Our first sight of the allotment this morning was two of our sunflowers lying collapsed across the path, oh dear me – must have been the storm during the week. Luckily they didn’t cause any damage and they were about due to come out anyway! It’s amazing how tiny a root system sunflowers all have for such a top-heavy flower – it’s a miracle how they stay upright at all …

resting-sunflowers

So we’ve taken the rest of the sunflowers out, and also removed the runner beans.This gave me a chance to get half of our planned daffodils into the empty runner bean bed – I put the new ones in today, but I’ll put the rest of the old ones from last year in next week. The new daffodils are supposed to bloom even earlier than the ones we had last year, so I hope they all do all right.
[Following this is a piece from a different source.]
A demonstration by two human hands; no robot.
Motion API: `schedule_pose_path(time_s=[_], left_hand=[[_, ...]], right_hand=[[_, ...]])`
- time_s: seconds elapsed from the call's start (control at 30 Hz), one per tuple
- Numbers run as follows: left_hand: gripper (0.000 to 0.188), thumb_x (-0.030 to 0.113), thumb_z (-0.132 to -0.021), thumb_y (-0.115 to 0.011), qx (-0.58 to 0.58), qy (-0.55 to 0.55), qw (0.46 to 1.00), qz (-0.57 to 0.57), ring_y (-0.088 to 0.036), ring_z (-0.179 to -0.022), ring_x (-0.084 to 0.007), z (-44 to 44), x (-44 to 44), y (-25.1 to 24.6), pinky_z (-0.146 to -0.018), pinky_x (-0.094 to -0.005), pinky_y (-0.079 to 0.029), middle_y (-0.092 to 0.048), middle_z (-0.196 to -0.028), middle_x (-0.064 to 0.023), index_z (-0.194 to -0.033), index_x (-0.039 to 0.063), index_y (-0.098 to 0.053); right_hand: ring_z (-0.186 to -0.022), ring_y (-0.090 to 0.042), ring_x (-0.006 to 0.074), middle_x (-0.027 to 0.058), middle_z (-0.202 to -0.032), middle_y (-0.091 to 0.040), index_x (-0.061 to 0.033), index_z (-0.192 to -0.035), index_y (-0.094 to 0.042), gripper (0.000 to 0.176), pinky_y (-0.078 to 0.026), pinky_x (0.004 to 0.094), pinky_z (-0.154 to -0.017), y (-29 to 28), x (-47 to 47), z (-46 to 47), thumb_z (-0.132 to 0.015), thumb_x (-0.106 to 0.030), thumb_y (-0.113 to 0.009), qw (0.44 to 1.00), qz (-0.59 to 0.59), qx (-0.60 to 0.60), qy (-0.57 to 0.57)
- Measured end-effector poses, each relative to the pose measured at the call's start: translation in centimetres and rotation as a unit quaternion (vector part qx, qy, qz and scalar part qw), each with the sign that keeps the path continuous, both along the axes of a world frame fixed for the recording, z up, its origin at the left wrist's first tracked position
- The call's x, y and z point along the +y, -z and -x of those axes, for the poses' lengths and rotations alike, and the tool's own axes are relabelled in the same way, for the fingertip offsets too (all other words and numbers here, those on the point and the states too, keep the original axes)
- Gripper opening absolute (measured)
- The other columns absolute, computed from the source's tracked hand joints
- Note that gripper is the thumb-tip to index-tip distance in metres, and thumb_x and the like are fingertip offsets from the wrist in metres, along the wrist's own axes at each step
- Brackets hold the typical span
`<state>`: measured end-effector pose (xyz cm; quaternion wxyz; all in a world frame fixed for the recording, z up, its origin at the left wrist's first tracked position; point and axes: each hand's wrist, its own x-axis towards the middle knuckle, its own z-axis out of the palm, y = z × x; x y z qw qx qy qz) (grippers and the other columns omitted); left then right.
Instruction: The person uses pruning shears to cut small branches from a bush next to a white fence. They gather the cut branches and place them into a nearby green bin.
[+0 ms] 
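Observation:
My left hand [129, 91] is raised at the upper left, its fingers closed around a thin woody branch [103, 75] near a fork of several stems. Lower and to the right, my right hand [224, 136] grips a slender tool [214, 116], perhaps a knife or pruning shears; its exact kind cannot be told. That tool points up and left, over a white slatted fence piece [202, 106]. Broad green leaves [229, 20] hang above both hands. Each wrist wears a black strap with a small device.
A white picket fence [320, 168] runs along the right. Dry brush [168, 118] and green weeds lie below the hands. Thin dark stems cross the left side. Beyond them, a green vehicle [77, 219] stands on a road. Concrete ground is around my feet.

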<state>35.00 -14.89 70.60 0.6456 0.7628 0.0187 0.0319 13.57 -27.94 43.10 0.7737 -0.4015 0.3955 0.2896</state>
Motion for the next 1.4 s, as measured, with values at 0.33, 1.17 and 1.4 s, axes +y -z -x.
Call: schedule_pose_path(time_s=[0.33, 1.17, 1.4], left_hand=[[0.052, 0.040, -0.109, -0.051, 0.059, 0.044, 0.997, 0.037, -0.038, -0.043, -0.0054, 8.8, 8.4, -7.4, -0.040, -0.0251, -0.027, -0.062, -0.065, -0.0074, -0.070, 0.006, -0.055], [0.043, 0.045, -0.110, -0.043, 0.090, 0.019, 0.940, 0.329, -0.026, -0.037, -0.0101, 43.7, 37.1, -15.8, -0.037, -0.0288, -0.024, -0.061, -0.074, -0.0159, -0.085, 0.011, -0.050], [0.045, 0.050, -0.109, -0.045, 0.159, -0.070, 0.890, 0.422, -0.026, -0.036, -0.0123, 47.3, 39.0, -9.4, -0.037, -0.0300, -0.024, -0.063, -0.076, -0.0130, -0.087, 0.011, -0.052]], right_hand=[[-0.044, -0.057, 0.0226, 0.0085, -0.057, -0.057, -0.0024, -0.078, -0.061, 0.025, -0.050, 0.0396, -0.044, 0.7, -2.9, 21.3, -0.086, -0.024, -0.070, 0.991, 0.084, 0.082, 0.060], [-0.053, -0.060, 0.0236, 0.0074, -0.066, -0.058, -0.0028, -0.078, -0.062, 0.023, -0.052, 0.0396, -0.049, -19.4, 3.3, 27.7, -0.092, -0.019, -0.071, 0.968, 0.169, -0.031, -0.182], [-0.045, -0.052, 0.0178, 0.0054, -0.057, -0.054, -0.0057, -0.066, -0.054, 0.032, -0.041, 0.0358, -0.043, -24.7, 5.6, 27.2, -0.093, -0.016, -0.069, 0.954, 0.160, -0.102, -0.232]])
I’m also totally delighted with the new flowers – Little Carlow asters (they’re blue) – which we planted a few weeks ago just to see how they do. They’re TOTALLY amazing – and look stunning in their vase (see later) so I am so definitely going to get more next year.

little-carlow-asters

The dahlias are still going strong, though the stalks are shorter now so more of a challenge for flower arranging, LOL!

dahlias

The last of the gladioli is a beautiful red one – I’m sad to see them finish and we think we’ll get more of them next year and do more successional planting so they go on later into October, rather than finish now.

last-gladiolus

And the sweet peas are most definitely done! Didn’t get a chance to take them out today, but I’ll try to fit that in next week as I really don’t like them when they get this untidy:

dead-sweet-peas

We’ve also taken out one of the courgette plants, but the other has two large courgettes and two mini ones today, plus five or six still to come, so we’ll give that one a bit longer:

courgettes

Meanwhile, the autumn raspberries are fruiting far more than they did last year – is this possibly because I did what my stepfather told me (very rare, LOL!) and didn’t cut them down last year as you’re supposed to do? It certainly means you get loads more fruit, but not cutting them down might be something we do every 2 years, as this year they’ve got very untidy and are drifting over the path which makes things tricky.

autumn-raspberries

So, here’s our harvest – the courgettes (the mini ones are SO cute and you can even wear them as earrings, LOL!), some autumn raspberries (no time to pick all of them today!), plus the gladiolus, the Little Carlow asters, crocosmia, penstemons, marigolds, dahlias and coreopsis:

harvest

Here are the vases at home – first off, those glorious asters, which I put together with the penstemons, and I think it works very well:

vase-little-carlow-asters-and-penstemons

I kept the dahlias together which I think they like best:

vase-dahlias

I wasn’t quite sure what to do with the crocosmia and gladiolus as I don’t really have a vase small enough for them, so made do with a champagne glass:

vase-crocosmia-and-gladiolus

I’m really happy with how the marigolds and coreopsis have gone together though – the yellow and gold are stunning!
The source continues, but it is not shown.